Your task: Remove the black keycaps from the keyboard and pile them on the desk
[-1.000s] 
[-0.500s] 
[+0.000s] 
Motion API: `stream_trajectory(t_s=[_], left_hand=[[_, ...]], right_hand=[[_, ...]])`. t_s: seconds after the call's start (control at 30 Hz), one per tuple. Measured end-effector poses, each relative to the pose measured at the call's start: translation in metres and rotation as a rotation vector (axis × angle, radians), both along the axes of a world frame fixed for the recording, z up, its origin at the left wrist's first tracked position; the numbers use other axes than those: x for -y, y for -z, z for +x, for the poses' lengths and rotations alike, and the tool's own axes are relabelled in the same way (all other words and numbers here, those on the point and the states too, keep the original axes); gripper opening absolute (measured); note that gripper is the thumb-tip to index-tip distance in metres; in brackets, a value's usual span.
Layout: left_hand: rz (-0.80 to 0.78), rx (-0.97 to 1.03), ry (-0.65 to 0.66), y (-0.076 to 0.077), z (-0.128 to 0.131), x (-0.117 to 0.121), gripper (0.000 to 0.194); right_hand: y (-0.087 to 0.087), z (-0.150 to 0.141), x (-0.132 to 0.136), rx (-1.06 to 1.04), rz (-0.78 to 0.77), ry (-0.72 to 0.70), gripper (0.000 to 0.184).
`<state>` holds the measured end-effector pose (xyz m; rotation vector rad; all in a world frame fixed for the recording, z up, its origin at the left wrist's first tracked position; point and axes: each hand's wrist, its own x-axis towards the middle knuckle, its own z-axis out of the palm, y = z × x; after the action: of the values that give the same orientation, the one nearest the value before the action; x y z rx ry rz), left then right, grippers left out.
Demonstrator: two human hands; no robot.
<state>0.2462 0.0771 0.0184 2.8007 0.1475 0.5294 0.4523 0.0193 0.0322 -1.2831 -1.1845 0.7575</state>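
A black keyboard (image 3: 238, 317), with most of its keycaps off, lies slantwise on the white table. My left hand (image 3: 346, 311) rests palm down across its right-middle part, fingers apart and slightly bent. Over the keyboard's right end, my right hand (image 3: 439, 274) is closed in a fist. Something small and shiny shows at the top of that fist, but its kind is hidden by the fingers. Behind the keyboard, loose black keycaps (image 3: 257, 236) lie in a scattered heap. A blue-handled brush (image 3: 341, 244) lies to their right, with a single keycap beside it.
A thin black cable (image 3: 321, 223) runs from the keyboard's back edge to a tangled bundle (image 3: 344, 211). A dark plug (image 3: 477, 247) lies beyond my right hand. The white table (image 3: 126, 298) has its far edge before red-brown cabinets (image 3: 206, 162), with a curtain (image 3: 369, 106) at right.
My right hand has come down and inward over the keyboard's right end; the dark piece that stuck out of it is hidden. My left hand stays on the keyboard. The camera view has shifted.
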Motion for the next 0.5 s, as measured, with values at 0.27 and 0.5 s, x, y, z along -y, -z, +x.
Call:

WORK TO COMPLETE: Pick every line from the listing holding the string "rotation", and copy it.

ANSWER TO THIS EXERCISE:
Motion API: `stream_trajectory(t_s=[_], left_hand=[[_, ...]], right_hand=[[_, ...]])`. t_s: seconds after the call's start (control at 30 Hz), one per tuple. Measured end-effector poses, each relative to the pose measured at the call's start: translation in metres and rotation as a rotation vector (axis × angle, radians), both along the axes of a world frame fixed for the recording, z up, its origin at the left wrist's first tracked position; the numbers use other axes than those: x for -y, y for -z, z for +x, for the poses' lengths and rotations alike, and the tool's own axes are relabelled in the same way (all other words and numbers here, those on the point and the states too, keep the original axes); gripper opening absolute (measured); note that gripper is the thumb-tip to index-tip distance in metres; in brackets, a value's usual span.
`<state>` holds the measured end-effector pose (xyz m; rotation vector rad; all in a world frame fixed for the recording, z up, its origin at the left wrist's first tracked position; point and axes: each hand's wrist, its own x-axis towards the middle knuckle, its own z-axis out of the palm, y = z × x; after the action: of the values that give the same orientation, the one nearest the value before the action; x y z rx ry rz), left then right, grippers left out.

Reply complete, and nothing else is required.